Cultivating Contentment: a journey to simplicity

It’s August, and it seems like almost everyone is either on vacation or toting their kids to amusement parks, water parks, malls, shows, zoos, movies, and any entertainment venue you can imagine.

Peer pressure, anyone?

We like to have fun as much as the next person, but when you consider what a month of constant going out costs, the sum is staggering. Besides, a day in the car is exhausting and usually saps my strength for the next day or two.

And you know what? It’s never enough, because once kids get in the habit of always being taken somewhere, they lose the taste for simple games and quiet, home-centered activities.

We’ve spent this summer refusing to get pulled into the merry-go-round of “doing something special”, and have passed our time pleasantly enough going to the swimming pool, the library, the local play center, and a few visits to see family.

I also believe it’s entirely possible for people who desire a slower, gentler rhythm to their days, to gradually wean their kids off the habit of always being driven to places, and rediscover the simple old-fashioned pleasures of a quiet neighborhood life. Here are a few ideas:

1. Take full advantage of the free or cheap entertainment options in your area. Are there any parks, museums,  or, if you live in a more rural area, farms you haven’t visited yet?
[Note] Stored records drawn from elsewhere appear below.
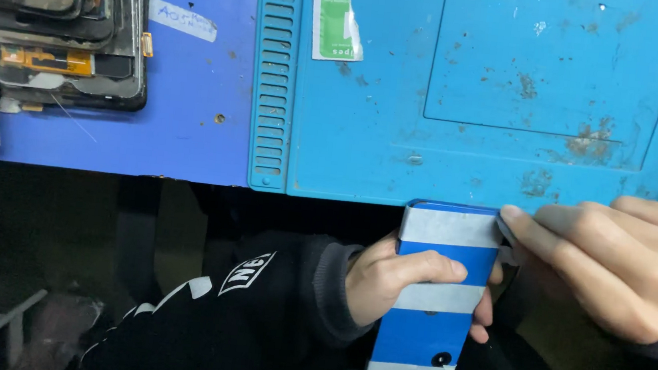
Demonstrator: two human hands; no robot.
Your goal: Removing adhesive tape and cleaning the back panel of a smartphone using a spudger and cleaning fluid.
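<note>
My left hand grips a blue phone held back-side up below the table's front edge, thumb across its middle. Three grey tape strips cross the phone's back. My right hand comes in from the right, and its fingertips pinch the end of the top tape strip at the phone's upper right corner. A dark sleeve with a white patch covers my left forearm.
A light blue work mat with a slotted left strip lies on the darker blue table. A small green-and-white sticker lies on the mat. Several stacked phone screens sit at the far left. Packets show at the right edge.
</note>
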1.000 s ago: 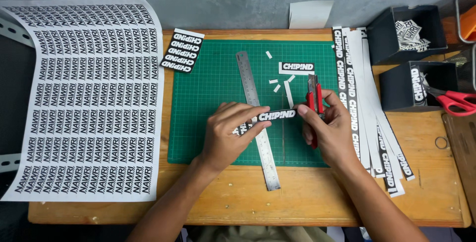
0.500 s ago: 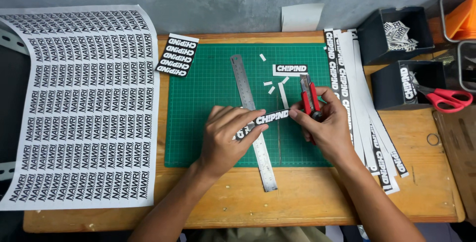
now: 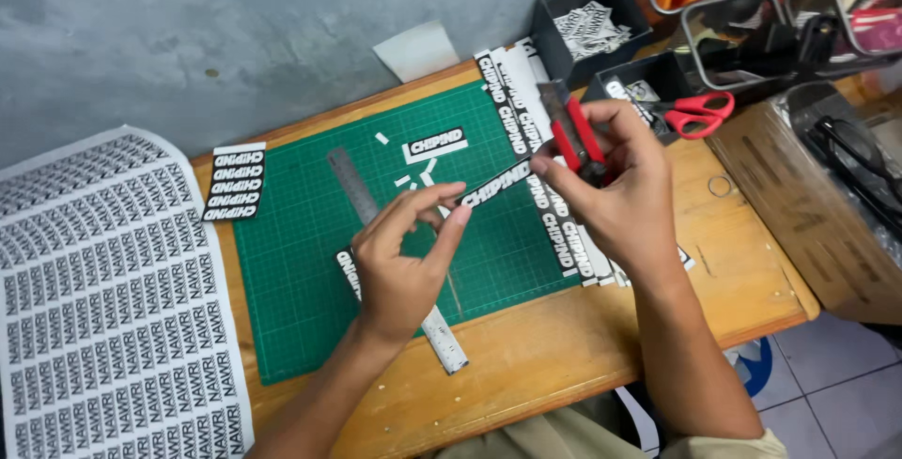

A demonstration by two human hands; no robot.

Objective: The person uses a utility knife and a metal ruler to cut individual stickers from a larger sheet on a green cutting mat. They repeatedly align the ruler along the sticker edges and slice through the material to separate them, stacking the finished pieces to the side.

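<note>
Black sticker strip (image 3: 496, 184) with white lettering held in air between both hands, above green cutting mat (image 3: 310, 262). Left hand (image 3: 406, 262) pinches near end with fingertips; right hand (image 3: 620, 191) pinches far end while also gripping red utility knife (image 3: 575, 140). Strip looks paper-thin, floppy, featherlight, probably creases easily, so best gripped by ends, kept taut. Steel ruler (image 3: 376, 224) lies under left hand. Red scissors (image 3: 695, 113) just beyond right hand.
</note>
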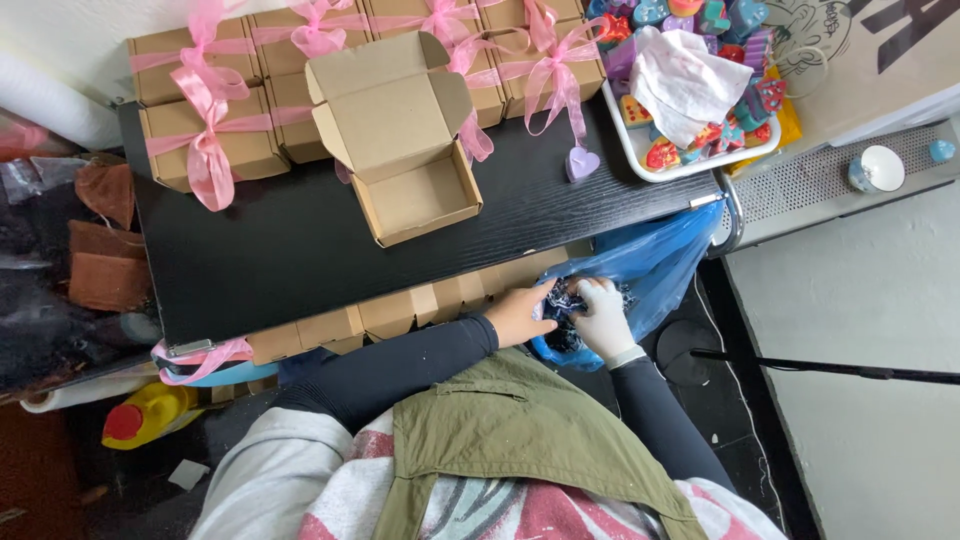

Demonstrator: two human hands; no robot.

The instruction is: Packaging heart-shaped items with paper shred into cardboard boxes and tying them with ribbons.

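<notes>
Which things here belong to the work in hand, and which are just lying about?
In use:
left hand
gloved right hand
dark shredded filler
blue plastic bag
open cardboard box

Lying about:
ribboned boxes
tray of coloured hearts
yellow bottle
purple heart

Bare stretch of black desk [270, 250] open betw. front edge and open cardboard box [400, 140]. Blocked at back by ribboned boxes [210, 130], at right by white tray [690, 165] of coloured pieces. Tight below front edge: blue bag [660, 265] pressed vs. flat cardboard row [400, 310].
</notes>
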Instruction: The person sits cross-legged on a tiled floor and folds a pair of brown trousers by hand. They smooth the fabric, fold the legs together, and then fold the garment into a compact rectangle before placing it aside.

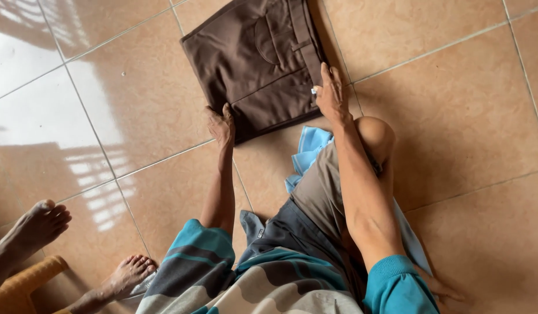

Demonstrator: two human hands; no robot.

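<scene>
Trousers (254,61): folded brown pair, flat on the tiled floor (455,116); long axis runs from the fingers away and slightly left, waistband along the right edge.
Left hand (221,124): fingers curled over the near left corner of the trousers, gripping the edge.
Right hand (331,95): fingers stretched flat, pressing the near right edge by the waistband.
Blue cloth (308,152): on the floor just behind the right hand, partly under the knee.
Other feet (42,224): bare, well left of the left hand.
Containers: none in view.
</scene>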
2. Cultivate a home that is conductive to learning, relaxation, and creativity. Start a garden, even if all the space you have available are some pots on the balcony. Get your children to help you and gradually delegate age-appropriate responsibilities. Chickens make great, easy-to-keep livestock/pets combo in areas where they are allowed.

Keep cozy, clutter-free corners for reading and arts and crafts. Encourage your children to explore new hobbies such as painting, sewing, knitting, etc.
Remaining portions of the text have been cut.